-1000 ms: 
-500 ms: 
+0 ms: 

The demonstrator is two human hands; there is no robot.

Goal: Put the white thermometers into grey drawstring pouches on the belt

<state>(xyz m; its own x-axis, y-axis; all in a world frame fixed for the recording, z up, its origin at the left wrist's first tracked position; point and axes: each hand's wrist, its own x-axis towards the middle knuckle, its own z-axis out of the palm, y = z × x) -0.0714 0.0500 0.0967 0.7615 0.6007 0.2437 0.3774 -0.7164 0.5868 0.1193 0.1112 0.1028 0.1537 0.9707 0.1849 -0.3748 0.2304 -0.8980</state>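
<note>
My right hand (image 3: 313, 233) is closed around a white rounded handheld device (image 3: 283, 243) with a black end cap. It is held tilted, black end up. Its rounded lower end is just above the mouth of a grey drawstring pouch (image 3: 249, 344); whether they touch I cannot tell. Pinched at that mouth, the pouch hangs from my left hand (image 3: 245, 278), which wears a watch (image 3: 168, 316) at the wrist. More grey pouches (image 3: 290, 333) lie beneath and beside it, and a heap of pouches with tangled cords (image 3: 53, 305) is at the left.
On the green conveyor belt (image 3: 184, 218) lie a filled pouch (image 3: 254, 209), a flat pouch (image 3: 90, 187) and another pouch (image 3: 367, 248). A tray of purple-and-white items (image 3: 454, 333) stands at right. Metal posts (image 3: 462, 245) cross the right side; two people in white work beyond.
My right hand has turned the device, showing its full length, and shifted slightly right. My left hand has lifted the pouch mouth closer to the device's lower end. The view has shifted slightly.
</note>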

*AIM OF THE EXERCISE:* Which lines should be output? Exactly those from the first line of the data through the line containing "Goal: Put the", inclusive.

*ANSWER TO THIS EXERCISE:*
-1000 ms: 
-500 ms: 
+0 ms: 

The demonstrator is two human hands; there is no robot.

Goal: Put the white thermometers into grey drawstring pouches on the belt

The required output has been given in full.